Parallel version taking more time to complete than serial version #688

adlzanchetta · 2023-12-14T03:36:48Z

I've been comparing the performance of the NGen's serial vs. parallel (MPI) flavors using my personal laptop (processor Intel i7 4-core, 2 threads each). 2 experiments were set up, as described bellow.

Current behavior

Experiment 1: one basin segmented into 4,745 catchments, 2,694 nexus, each with its own Raven rainfall-runoff model fed with CSV file forcings. 1 month simulation time, hourly resolution. NGen compiled directly on my personal Ubuntu laptop. Tried serial, parallel with 2 processes and parallel with 4 processes.

Result:

mode	workers	time to complete (in minutes)
serial	1	47
parallel	2	55
parallel	4	56

Experiment 2: the default example provided in the README.md of the NGIAB repository (uses CFE rainfall-runoff model and NetCDF forcings).

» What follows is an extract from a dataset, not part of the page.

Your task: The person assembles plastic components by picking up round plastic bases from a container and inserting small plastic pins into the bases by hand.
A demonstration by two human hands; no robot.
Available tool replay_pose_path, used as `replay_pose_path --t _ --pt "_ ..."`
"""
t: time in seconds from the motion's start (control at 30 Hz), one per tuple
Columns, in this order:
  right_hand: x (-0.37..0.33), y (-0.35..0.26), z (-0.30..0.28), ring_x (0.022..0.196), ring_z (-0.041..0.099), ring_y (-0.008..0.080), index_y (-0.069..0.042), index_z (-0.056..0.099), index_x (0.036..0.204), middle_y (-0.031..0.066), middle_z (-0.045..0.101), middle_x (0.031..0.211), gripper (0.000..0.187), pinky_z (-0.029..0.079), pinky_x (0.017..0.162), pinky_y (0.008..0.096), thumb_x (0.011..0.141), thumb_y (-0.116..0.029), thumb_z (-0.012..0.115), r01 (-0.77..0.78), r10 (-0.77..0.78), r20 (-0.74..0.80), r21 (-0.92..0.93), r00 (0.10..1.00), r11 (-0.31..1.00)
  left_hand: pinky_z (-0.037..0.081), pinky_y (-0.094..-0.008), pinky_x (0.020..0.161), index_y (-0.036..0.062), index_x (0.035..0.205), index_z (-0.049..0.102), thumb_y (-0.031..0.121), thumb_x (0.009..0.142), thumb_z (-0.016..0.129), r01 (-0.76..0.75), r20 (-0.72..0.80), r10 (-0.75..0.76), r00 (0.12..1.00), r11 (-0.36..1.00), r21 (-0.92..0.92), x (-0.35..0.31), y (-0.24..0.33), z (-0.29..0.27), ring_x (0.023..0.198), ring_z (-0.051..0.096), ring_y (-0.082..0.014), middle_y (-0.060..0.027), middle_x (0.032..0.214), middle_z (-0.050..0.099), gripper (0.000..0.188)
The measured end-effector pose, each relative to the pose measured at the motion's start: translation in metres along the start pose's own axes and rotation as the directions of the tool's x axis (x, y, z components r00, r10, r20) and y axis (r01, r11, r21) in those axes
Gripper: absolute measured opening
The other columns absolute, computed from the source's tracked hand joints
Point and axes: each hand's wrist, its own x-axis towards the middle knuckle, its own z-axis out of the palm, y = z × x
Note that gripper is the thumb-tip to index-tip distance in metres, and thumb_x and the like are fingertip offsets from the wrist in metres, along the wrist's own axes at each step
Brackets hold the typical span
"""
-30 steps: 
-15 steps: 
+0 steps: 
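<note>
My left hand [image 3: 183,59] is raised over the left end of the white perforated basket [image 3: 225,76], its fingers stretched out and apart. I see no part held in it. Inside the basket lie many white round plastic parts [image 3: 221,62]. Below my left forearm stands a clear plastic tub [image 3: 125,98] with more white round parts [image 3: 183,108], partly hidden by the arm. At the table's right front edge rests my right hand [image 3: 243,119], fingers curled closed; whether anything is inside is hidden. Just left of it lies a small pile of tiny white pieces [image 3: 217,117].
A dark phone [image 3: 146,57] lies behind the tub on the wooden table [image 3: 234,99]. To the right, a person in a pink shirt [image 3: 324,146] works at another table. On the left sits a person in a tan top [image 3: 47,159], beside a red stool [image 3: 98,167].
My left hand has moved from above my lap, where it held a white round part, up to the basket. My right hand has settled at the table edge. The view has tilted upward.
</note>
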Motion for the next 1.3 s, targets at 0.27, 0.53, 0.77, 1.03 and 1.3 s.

NGen running from the NGIAB's Docker container. Tried serial and its default parallel (2 processes) options.

Result:

mode	workers	time to complete (in minutes)
serial	1	3
parallel	2	3.5

Expected behavior

Parallel simulation was expected to take significantly less time to complete than its serial counterpart, but it is taking slight or significantly more time to complete.

Question

Is there a space / material presenting the conditions in which it is worth using the parallel version instead of the serial one?

PhilMiller · 2023-12-14T17:52:04Z

I don't know that we have material documenting when to expect parallel speedup, but my intuition is that it should be worthwhile in your case.

The team is all at a conference this week, but I'd be happy to take a look at this next week. I suspect there's a configuration issue that's getting in the way, related to use of multiple threads per core.

In the meanwhile, could you post your scripts or command lines used?

adlzanchetta · 2023-12-15T00:11:33Z

Thank you for offering to take a look at this, @PhilMiller .
Do you think it would worth sharing materials and results for this sort of comparison (parallel x serial) ?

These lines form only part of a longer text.